Transcribe the listing verbatim. Do not carry over any pictures.

*DATA SEGMENT*:

★ ★ ★ ★ ★ ★ ★

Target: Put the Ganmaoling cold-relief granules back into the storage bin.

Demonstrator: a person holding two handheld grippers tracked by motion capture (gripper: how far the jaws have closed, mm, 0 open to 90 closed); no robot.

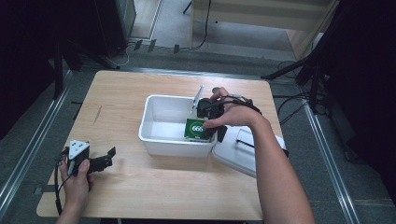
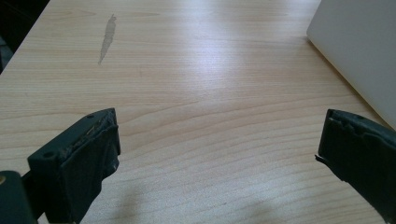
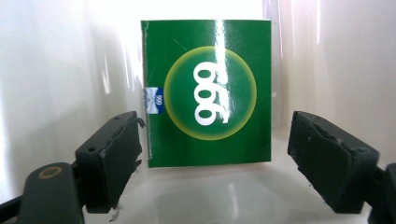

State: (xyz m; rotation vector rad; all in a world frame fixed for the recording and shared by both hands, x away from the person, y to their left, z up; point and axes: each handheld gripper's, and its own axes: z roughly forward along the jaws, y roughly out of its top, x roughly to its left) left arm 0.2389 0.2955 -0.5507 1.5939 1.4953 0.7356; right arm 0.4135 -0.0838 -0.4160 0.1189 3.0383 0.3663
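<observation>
Right now, right gripper: jaws wide apart, nothing between the pads, poised before the green box.
Left gripper: agape, empty, resting on the table.
Advice: I'd centre both pads on the box's side edges before closing.
Green box: glossy, white "999" in a yellow ring, upright against the wall inside the white bin.

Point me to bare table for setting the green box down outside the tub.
Free: the wide table stretch left of the tub, and the front strip before it. Crowded: the tub's right, where the lid lies, and its right inside end with the green box.
</observation>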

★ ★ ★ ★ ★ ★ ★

*ANSWER FOR THE TASK*:
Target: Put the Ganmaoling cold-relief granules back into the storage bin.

Demonstrator: a person holding two handheld grippers tracked by motion capture (gripper: how far the jaws have closed, mm, 0 open to 90 closed); no robot.


State: (xyz m; rotation vector rad; all in a world frame fixed for the recording and shared by both hands, x away from the person, y to their left, z up; point and axes: each handheld gripper's, and its own axes: z roughly forward along the jaws, y roughly out of its top, x roughly to its left) left arm 0.2389 0.2955 -0.5507 1.5939 1.4953 0.7356; right arm 0.4135 -0.0838 -0.4160 0.1189 3.0383 0.3663
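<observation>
Right now, right gripper: jaws wide apart, nothing between the pads, poised before the green box.
Left gripper: agape, empty, resting on the table.
Advice: I'd centre both pads on the box's side edges before closing.
Green box: glossy, white "999" in a yellow ring, upright against the wall inside the white bin.

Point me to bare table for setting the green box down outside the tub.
Free: the wide table stretch left of the tub, and the front strip before it. Crowded: the tub's right, where the lid lies, and its right inside end with the green box.
</observation>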

The full answer has been given.